Suddenly, the last few years of mediocrity are explained: Disney had no idea what they had bought! They thought they had acquired a pantheon of cheery, furry characters to stand alongside mindless Mickey and gang.

 (Mickey Mouse, it must be said, finally and loudly, is the single most uninteresting character in Western culture. His sole characteristic is having satellite-dish shaped ears, which turn his head into three perfect circles, becoming the ideal copyrighted logo, which is all Disney needs of him. Okay, I’m done.)

They completely misunderstood the characters. While the Muppets are zany, neuroses were always just below the fake fur. They’re all a bunch of losers. Fozzie is just a lost little boy, who has mistaken Kermit for his father and uses (bad) jokes to get attention. Ditto with Gonzo, only he likes daredevil stunts (I won’t get into his poultry-philia here).

And how to summarize Miss Piggy? Frank Oz didn’t like doing female characters and I think his being uncomfortable accounts for Piggy’s continual tension between the feminine and the masculine. She tries, desperately, to be glamorous and elegant, but she inevitably fails and when she does, she screams, and threatens, and karate-chops. Camp has been described as the failure of femininity, and Miss Piggy could be the textbook example.

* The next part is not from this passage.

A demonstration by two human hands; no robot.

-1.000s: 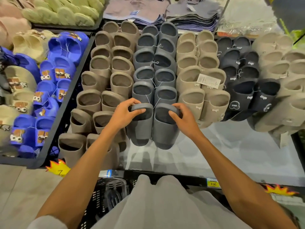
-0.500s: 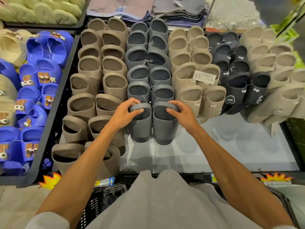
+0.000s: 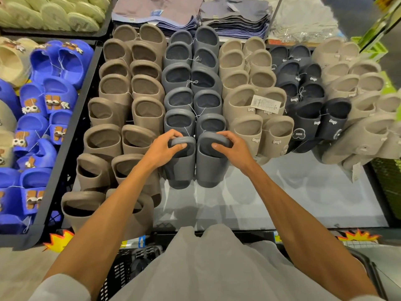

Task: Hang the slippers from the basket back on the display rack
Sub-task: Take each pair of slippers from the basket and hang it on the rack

Like all them, she wants Kermit’s love and approval and when it becomes too much for his nonexistent green shoulders he berates them. The fact that Kermit can be earnest and well-meaning but still get frustrated makes him very real.

But these are just my feelings about the Muppets. I’m sure Jason Segel has his own and they come from the same committed place. The Muppet Wikia site, which has literally everything you could ever want to know about the Muppets (and I know that people use that word incorrectly, but it’s an incredibly exhaustive resource) outlined two potential plots for the new movie. The first is classic Muppet and is about getting the whole gang out of retirement to save the Muppet theatre from an evil rich oil man. The second, a meta film called The Cheapest Muppet Movie Ever, is based on an idea Henson himself  worked on before his death. In it, the Muppets have to make a film with a budget that keeps getting slashed, while the production values of the film you’re watching get visibly cheaper and cheaper.

The plots ultimately don’t matter much. The Muppet movies of the 1970’s and 1980’s revived the standard stories of classic musicals (“Let’s go to Hollywood/Broadway and become famous and make people happy!”), hopeful plots for a cynical time. What will matter is whether Segel can find a way to expose another organ, his heart, through Jim Henson’s complex creatures.